TASK OBJECTIVE ▸ What is needed is a verbatim copy of the data, minus the pictures.

START DATASET EXTRACT

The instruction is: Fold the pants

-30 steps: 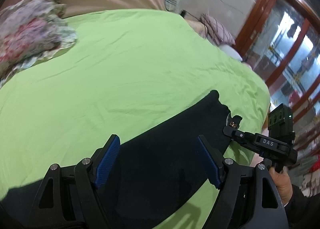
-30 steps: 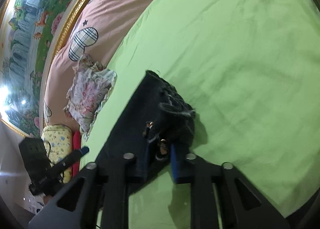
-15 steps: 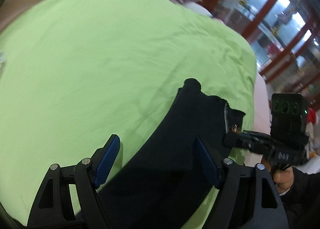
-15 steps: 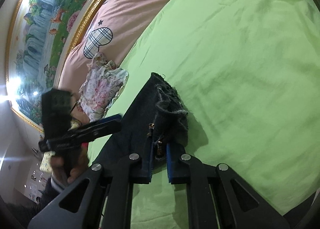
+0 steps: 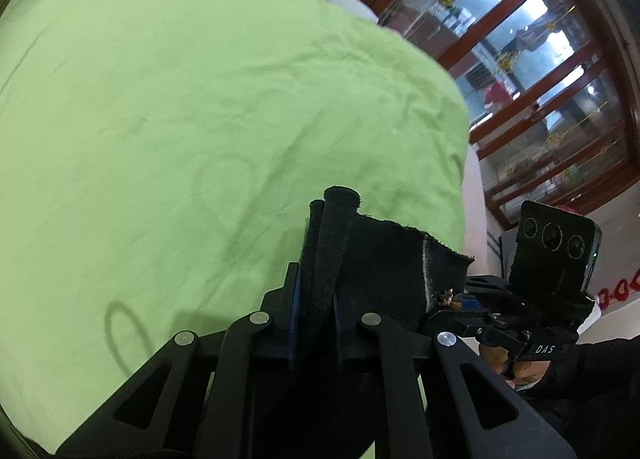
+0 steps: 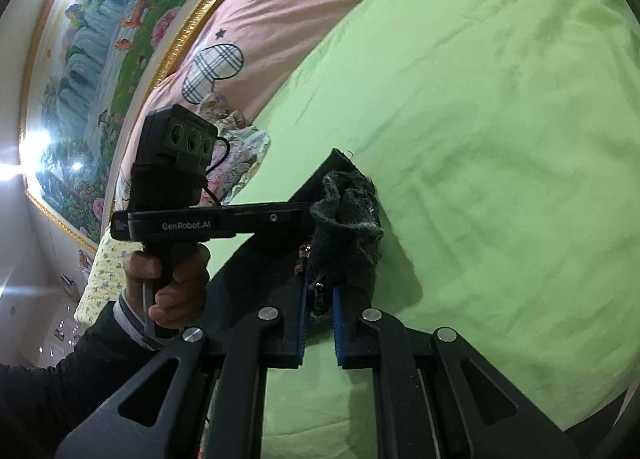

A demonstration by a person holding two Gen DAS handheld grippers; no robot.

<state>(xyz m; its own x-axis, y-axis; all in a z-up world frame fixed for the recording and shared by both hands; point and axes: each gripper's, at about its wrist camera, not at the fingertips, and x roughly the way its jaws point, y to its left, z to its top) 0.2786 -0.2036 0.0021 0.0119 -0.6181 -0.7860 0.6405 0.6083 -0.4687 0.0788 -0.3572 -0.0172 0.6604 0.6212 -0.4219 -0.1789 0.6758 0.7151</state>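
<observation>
Left gripper (image 5: 314, 299) fingers closing on dark denim pants (image 5: 376, 259); right gripper (image 6: 320, 311) fingers clamped on frayed waistband. Best lifted level, taut, above green bedsheet (image 5: 200, 99).

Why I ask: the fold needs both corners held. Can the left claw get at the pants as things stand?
Likely yes: the left claw is closing with a bunched edge of the black pants already between its pads, and nothing stands in the way.

pants (image 5: 376, 259) on bed sheet (image 5: 180, 99), pillows (image 6: 280, 11) behind
</observation>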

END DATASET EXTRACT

SOLUTION FOR THIS PROBLEM ▸
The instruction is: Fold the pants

-30 steps: 
-30 steps: 
-15 steps: 
-15 steps: 
+0 steps: 
+0 steps: 

A demonstration by a person holding two Gen DAS handheld grippers; no robot.

<state>(xyz m; its own x-axis, y-axis; all in a z-up world frame fixed for the recording and shared by both hands; point and axes: each gripper's, at about its wrist camera, not at the fingertips, and x roughly the way its jaws point, y to its left, z to its top) 0.2786 -0.2036 0.0021 0.0119 -0.6181 -0.7860 0.6405 0.6083 -0.4687 0.0788 -0.3572 -0.0172 0.6604 0.6212 -0.4219 -0.1789 0.6758 0.7151</state>
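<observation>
Left gripper (image 5: 314, 299) fingers closing on dark denim pants (image 5: 376, 259); right gripper (image 6: 320, 311) fingers clamped on frayed waistband. Best lifted level, taut, above green bedsheet (image 5: 200, 99).

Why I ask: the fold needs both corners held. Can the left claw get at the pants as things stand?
Likely yes: the left claw is closing with a bunched edge of the black pants already between its pads, and nothing stands in the way.

pants (image 5: 376, 259) on bed sheet (image 5: 180, 99), pillows (image 6: 280, 11) behind
</observation>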

Response complete; there is no more output.